Back to articles list

September 6, 2017 - 13 minutes read

Example er diagrams

A Song of Ice and Databases: A Game of Thrones Data Model

Emil Drkušić

Database designer and developer, financial analyst.

Tags:

No plot spoilers – just a data model based on the Game of Thrones TV series.

“You know nothing, Jon Snow.”

Starting from episode one, the storyline was intense, dynamic, and full of twists. George R.R. Martin did a great job of writing A Song of Ice and Fire, the multi-book series on which Game of Thrones is based. Only five of the projected seven books in the series are currently completed, and the TV series’ storyline is now ahead of the published books.

We can’t find out what will happen in the next season. Until then, let’s try something completely different. Let’s create the Game of Thrones database model.

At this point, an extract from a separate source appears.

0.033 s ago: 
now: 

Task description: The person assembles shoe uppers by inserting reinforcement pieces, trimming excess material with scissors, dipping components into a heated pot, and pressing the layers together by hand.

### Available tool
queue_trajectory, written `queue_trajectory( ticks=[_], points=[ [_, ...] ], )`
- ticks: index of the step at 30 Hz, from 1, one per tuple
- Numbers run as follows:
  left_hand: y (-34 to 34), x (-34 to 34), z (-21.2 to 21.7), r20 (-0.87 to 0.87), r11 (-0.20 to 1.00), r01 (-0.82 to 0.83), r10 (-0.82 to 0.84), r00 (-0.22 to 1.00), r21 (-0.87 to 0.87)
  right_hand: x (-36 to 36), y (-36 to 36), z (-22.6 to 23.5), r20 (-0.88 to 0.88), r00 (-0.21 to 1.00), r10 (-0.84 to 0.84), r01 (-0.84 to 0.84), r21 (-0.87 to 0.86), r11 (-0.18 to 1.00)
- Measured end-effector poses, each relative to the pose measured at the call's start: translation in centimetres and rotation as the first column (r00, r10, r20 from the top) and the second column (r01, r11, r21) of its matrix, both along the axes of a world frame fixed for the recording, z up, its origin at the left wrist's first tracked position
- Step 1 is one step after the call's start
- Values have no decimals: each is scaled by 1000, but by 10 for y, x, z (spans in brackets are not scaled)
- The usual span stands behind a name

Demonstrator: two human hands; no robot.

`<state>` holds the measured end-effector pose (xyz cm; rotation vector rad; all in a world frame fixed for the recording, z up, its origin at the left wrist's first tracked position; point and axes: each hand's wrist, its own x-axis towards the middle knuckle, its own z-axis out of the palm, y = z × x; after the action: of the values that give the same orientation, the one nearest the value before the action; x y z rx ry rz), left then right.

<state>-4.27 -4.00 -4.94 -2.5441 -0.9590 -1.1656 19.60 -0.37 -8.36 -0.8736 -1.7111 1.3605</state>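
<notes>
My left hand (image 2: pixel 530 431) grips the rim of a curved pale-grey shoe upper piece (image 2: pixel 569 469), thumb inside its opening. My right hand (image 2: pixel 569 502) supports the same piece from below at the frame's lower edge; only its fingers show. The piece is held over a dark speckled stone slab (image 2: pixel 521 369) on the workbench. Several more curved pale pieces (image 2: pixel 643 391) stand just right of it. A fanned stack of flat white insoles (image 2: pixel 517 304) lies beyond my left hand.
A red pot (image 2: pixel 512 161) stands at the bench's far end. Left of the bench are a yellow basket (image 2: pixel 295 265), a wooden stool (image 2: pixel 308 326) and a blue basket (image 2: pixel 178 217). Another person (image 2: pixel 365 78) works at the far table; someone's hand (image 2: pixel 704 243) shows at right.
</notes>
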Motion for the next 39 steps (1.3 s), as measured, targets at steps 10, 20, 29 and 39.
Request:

A GoT Data Model? What? Why? And How?

This is not the sort of data model we’ve been featuring on the Vertabelo blog. Most of those are about running various types of enterprises or solving real-world business problems. This data model will focus on storing and modifying relationships and events in the story. So, let’s start with describing what this database will cover.

What should this data model cover?

In each series (movie, book, etc.) there are many plot changes. Characters are born, they change alliances, they travel, they fight other characters, they die, etc. To track all this action, we’ll need to store:
- Locations
- Events
- Characters
- Timeline
- All relationships between all these categories
Of course, we can’t store the whole series. But that is not the idea. I want to be able to store the backbone of the story in a structured format. That backbone should contain all we need to recreate the storyline from the start.
Can this model be used for another TV series? What about movies?

Yes. Most other series, regardless of genre, follow the same concept. I can’t think of any that wouldn’t fit into this model: all have characters, locations, events, and plots. Maybe some experimental movie wouldn’t fit, but most will.
Are we limited to movies and TV series?

No. We could apply this to A Song of Ice and Fire or any other book. The same rules that are valid for movies and TV series also apply to books.
How is the data model limited?

Obviously, we won’t use this model for running a business or for project or process management. On the other hand, we could use something like it when storing relations between events, persons, and locations. After all, some elements of GoT are based on real-life events. And if we can store its plot, we should be able to store the “plot” for re-creating the sequence of real-life situations as well.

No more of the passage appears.